What is a function parameter =[] for?

Thu Nov 19 11:01:27 EST 2015

On Fri, 20 Nov 2015 12:19 am, BartC wrote:

> On 19/11/2015 12:19, Steven D'Aprano wrote:
>> On Thu, 19 Nov 2015 10:14 am, BartC wrote:
> 
>> Consider this pair of functions:
>>
>>
>> def expensive():
>>      # Simulate some expensive calculation or procedure.
>>      time.sleep(100)
>>      return random.randint(1, 6)
>>
>>
>> def demo(arg=expensive()):
>>      return arg + 1
[...]
> If someone /wants/ expensive() to be called each time, then why not? If
> they don't, then it seems easy enough to write:
> 
> demo_default=expensive()
> def demo(arg=demo_default):
> ...
> 
> (As you mention later...)

Yes, I mentioned it, and you seem to have failed to understand why that is a
horrible solution that causes more problems than it solves.

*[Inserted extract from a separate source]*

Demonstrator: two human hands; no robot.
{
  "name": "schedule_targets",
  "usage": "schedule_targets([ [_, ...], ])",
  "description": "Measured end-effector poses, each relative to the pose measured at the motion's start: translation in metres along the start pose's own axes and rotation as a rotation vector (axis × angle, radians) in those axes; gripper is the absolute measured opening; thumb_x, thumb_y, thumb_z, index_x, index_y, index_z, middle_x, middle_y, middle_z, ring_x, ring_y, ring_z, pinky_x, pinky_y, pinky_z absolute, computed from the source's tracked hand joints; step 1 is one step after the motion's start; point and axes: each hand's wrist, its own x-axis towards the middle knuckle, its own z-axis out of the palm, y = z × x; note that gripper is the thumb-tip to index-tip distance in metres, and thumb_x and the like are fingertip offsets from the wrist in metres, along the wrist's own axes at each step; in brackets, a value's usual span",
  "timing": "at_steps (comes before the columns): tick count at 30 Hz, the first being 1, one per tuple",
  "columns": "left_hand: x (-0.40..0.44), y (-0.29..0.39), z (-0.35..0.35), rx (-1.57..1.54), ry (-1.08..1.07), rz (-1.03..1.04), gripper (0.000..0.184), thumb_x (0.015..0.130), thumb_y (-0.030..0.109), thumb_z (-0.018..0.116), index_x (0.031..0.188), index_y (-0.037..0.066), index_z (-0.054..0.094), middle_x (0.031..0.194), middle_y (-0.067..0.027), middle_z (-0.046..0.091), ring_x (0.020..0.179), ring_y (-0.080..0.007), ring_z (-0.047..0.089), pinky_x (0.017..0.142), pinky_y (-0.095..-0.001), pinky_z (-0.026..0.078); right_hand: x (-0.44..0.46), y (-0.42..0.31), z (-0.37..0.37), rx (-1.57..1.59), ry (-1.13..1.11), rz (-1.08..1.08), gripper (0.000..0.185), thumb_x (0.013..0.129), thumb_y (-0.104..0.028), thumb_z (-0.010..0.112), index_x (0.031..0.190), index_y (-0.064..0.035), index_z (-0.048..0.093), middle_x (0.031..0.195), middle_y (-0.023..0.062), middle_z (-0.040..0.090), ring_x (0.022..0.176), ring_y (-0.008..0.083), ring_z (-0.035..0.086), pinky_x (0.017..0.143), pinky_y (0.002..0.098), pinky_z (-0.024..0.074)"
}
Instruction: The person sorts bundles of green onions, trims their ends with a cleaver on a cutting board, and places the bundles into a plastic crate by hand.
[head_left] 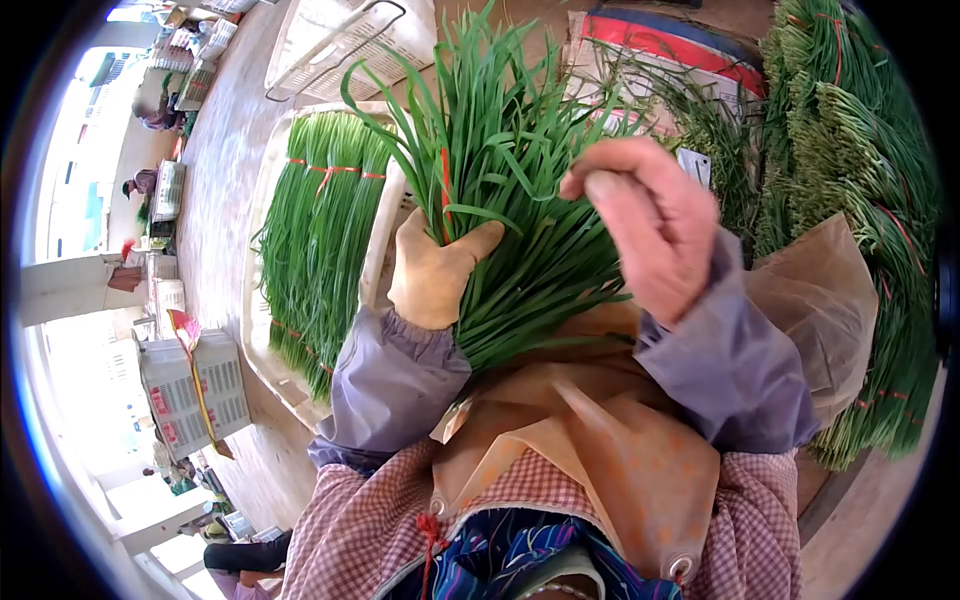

It breaks encapsulation -- data which belongs to the function has to be
stored outside the function, in a global variable, where just anybody or
anything could come along and modify it or delete it. It pollutes the
namespace -- imagine a module with twenty functions, each function having
four or five arguments that take default values. That's 80 to 100 global
variables, which all need to have unique names.

Yuck.

>> - if the language defaults to early binding, it is *easy* for the
>>    programmer to get late binding semantics;
>>
>> - if the language defaults to late binding, it is *very difficult*
>>    for the programmer to get early binding semantics.
> 
> I got the impression that Python was a nice, easy language for everyone
> to use. Not one where you need a Master's degree in CS to understand the
> nuances of! And to understand why something that is so blindingly
> obvious doesn't work.

Master's degree in CS, ha ha very funny. Not.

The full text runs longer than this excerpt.